It felt so good to be somewhat clean again, but she couldn’t stop a wicked part of her mind longing for a proper bath. As she lifted her heavy hair off the back of her grimy neck she indulged herself in the tantalizing fantasy.
She inhaled deeply and could almost believe that she smelled the scent of warm roses. She heard the ghost of a large crackling fire in the babbling of the stream and it seemed to warm the skin of her shoulders and face. So real was the fantasy that she was sure that she could feel the hot water all round her, moving over her naked body in lazy, sensuous waves.
The image was so seductive, she found herself doing something that she hadn’t done in some time. She tried to draw on her dwindling store of visual memories to create a proper vision to go with the imaginings of her other senses.
Those memories were now graying and faded, but it was so much like being able to see that it hurt eyes accustomed to the dark. She closed them instinctively, going from black to black.
It was nonsensical, but it seemed to work. Suddenly her mind glowed with pictures of an intensity that would never have existed in the real world.
The fire was vibrant with all of the shades of red and orange she had ever seen. It illuminated the room of her memory with the penetration of sunlight. It was a strange room, a mixture of childhood memories and fantasies of her bedchamber at Shadowsend.
She saw herself in the bath, and was surprised that in her mind’s eye she was no longer the girl she had last seen. No, she was seeing herself as the woman she might have become.
If in her mind she was a woman, then it was only right that in the shadows of her memory there stood a man. Even though, frustratingly, he stayed just out of reach from the fire’s glow, Imogen knew it could only be Robert. The light of the fire played oddly over his naked body, darkening his pale skin till it blazed like polished bronze. Her brow furrowed as she struggled to create a body she had never seen, but she couldn’t seem to bring him into focus. She might know him as she knew no other soul, but her mind lacked the memories to draw him for her. He belonged to her darkness.

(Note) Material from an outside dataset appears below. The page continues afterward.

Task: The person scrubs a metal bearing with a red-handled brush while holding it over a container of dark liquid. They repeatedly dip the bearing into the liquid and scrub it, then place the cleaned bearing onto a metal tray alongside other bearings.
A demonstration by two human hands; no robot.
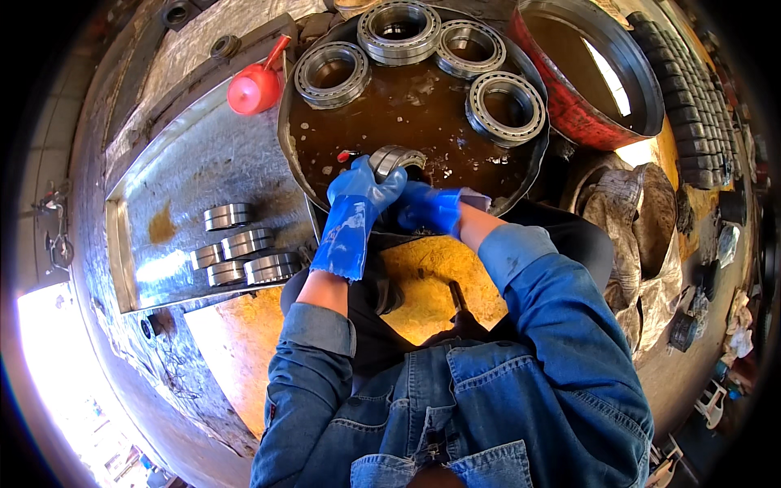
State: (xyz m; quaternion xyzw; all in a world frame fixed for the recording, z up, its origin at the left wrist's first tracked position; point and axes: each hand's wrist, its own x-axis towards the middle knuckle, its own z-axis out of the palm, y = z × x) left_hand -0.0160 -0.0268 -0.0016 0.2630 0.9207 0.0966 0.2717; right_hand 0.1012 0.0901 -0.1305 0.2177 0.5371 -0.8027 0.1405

Everything she knew about him had nothing to do with how he looked.
She knew the smell of him, the taste of him on her tongue, knew the sound of his laugh, knew the feel of his body as it moved over hers, knew the feel of his skin under her palm, knew the shape of his face under her fingertips. She knew all of that and more but couldn’t begin to imagine what his face looked like. She just didn’t have the memories to imagine what she had felt so often with her hands.
A feeling of exasperation filled her as she realized that she didn’t even know the color of his hair, didn’t know if the soft waves on his head matched the springy mat that covered his chest or whether it was a slight shade darker, like her father’s had been. She didn’t know if the love of her life had laughing blue eyes or forest green ones.
She let out a small groan of frustration as the vision began to break up under the weight of her ignorance. She had to grit her teeth against the foolish urge to call back the Robert of her visions. She wanted to demand that he step into the light so that she could at last see the face of the man she loved, but it was too late. He was gone and once more the shadowed fog filled her.
She wrapped her arms around her waist, trying to hold on to the warmth as long as she could. She sighed shakily, trying to draw some consolation from the fact that what she hadn’t been able to see with her memories, she had known with the touch of her hands and lips. Even at this distance, those memories were able to light in her a desire that accelerated the beating of her heart. She caught cold rushing water in her cupped hand and splashed her face, hoping to clear her head, wanting to freeze the lingering desire that could have no conclusion.
She crawled carefully back from the edge of the stream before standing slowly and drying herself on the corner of her cloak. She had already called to Matthew that she was finished when the babe suddenly started to move. She stood absolutely still, caught by the wonder of the strange, new feeling of another life moving inside her.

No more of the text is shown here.